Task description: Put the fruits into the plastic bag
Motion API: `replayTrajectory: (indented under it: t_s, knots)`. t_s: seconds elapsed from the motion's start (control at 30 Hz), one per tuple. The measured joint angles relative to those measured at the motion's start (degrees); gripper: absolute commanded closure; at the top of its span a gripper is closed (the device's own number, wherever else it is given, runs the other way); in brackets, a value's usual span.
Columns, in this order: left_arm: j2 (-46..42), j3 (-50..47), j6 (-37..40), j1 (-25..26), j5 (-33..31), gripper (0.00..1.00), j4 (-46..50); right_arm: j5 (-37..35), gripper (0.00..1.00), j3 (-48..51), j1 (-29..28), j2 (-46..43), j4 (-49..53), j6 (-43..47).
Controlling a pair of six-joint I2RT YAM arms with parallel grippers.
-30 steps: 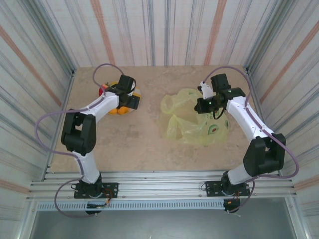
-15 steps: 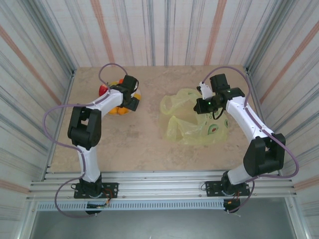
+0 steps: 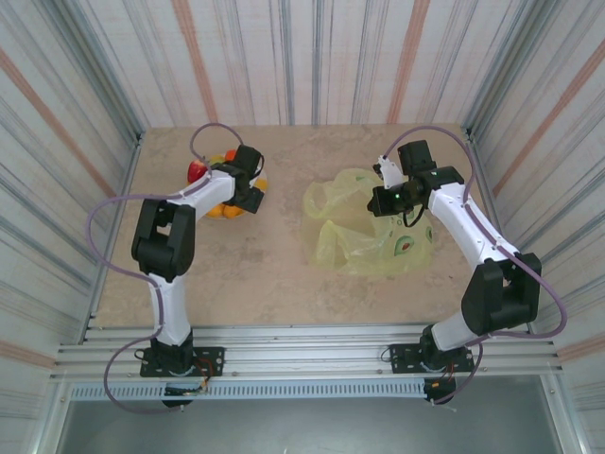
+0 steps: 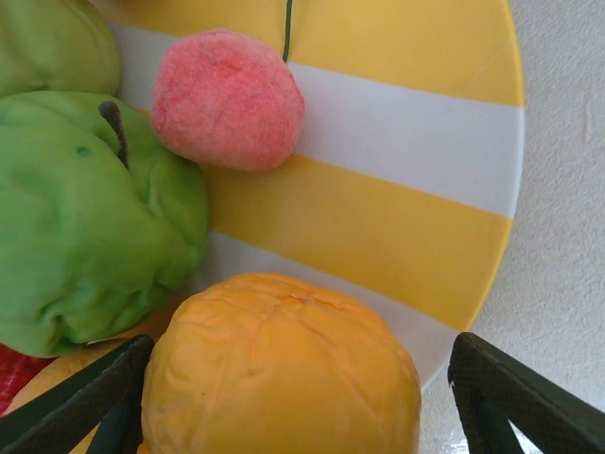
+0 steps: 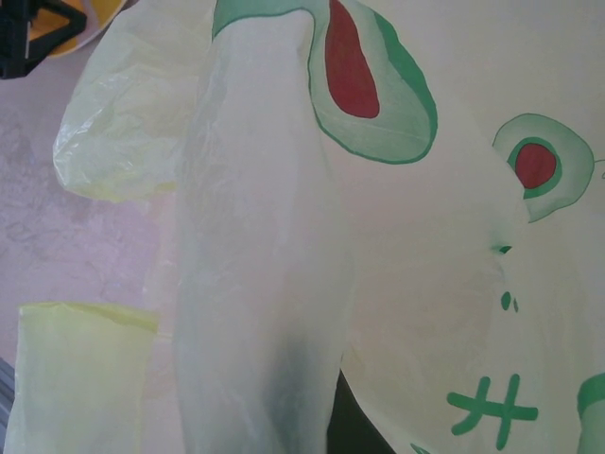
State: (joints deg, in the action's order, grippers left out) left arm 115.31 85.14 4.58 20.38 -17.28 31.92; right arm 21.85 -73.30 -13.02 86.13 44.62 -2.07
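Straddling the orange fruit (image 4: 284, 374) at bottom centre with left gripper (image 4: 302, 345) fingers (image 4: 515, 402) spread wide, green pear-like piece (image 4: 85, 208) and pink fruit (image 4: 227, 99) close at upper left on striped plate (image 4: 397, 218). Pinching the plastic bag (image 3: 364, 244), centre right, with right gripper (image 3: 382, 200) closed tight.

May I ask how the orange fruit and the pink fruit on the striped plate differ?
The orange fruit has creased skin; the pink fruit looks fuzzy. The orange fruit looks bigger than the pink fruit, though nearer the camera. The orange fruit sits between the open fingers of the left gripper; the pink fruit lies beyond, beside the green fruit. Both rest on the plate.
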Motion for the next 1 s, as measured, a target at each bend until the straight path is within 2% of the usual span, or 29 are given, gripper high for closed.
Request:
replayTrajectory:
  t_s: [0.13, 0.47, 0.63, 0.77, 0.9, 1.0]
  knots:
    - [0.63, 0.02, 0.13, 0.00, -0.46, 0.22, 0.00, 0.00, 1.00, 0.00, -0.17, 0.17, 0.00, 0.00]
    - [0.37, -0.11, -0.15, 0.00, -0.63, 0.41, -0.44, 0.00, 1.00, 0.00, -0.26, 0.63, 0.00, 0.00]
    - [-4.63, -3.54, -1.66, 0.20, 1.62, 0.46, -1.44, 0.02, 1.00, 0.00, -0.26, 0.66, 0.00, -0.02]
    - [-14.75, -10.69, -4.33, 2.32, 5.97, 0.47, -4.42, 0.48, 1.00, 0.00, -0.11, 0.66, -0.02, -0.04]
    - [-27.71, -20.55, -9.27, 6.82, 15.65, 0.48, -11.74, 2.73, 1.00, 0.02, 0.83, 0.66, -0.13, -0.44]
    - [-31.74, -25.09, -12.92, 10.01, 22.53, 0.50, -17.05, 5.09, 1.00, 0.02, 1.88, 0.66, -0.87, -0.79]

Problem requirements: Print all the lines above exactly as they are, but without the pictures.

Completed exercise:
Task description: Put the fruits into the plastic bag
Motion API: `replayTrajectory: (indented under it: t_s, knots)`. t_s: seconds elapsed from the motion's start (control at 30 Hz), one per tuple. The measured joint angles relative to those measured at the motion's start (degrees); gripper: absolute commanded closure; at the top of its span a gripper is closed (the device's own number, wherever else it is given, runs the other way); in brackets, a value's usual span.
Columns, in this order: left_arm: j2 (-46..42), j3 (-50..47), j6 (-37..40), j1 (-25..26), j5 (-33..31), gripper (0.00..1.00), j4 (-46..50); right_arm: j5 (-37..35), gripper (0.00..1.00), j3 (-48..51), j1 (-29..28), j2 (-46..43), j4 (-49..53), j6 (-43..47).
Controlling a pair of six-joint I2RT YAM arms with parallel grippers.
-30 steps: 
-15 steps: 
+0 steps: 
+0 steps: 
+0 steps: 
State: (joints deg, in the action's order, grippers left out) left arm 115.31 85.14 4.58 20.38 -17.28 31.92; right arm 21.85 -73.30 -13.02 86.13 44.62 -2.07
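Straddling the orange fruit (image 4: 284, 374) at bottom centre with left gripper (image 4: 302, 345) fingers (image 4: 515, 402) spread wide, green pear-like piece (image 4: 85, 208) and pink fruit (image 4: 227, 99) close at upper left on striped plate (image 4: 397, 218). Pinching the plastic bag (image 3: 364, 244), centre right, with right gripper (image 3: 382, 200) closed tight.

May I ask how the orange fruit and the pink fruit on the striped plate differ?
The orange fruit has creased skin; the pink fruit looks fuzzy. The orange fruit looks bigger than the pink fruit, though nearer the camera. The orange fruit sits between the open fingers of the left gripper; the pink fruit lies beyond, beside the green fruit. Both rest on the plate.
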Motion for the next 1 s, as measured, a target at each bend until the straight path is within 2% of the usual span, or 29 are given, gripper high for closed.
Request:
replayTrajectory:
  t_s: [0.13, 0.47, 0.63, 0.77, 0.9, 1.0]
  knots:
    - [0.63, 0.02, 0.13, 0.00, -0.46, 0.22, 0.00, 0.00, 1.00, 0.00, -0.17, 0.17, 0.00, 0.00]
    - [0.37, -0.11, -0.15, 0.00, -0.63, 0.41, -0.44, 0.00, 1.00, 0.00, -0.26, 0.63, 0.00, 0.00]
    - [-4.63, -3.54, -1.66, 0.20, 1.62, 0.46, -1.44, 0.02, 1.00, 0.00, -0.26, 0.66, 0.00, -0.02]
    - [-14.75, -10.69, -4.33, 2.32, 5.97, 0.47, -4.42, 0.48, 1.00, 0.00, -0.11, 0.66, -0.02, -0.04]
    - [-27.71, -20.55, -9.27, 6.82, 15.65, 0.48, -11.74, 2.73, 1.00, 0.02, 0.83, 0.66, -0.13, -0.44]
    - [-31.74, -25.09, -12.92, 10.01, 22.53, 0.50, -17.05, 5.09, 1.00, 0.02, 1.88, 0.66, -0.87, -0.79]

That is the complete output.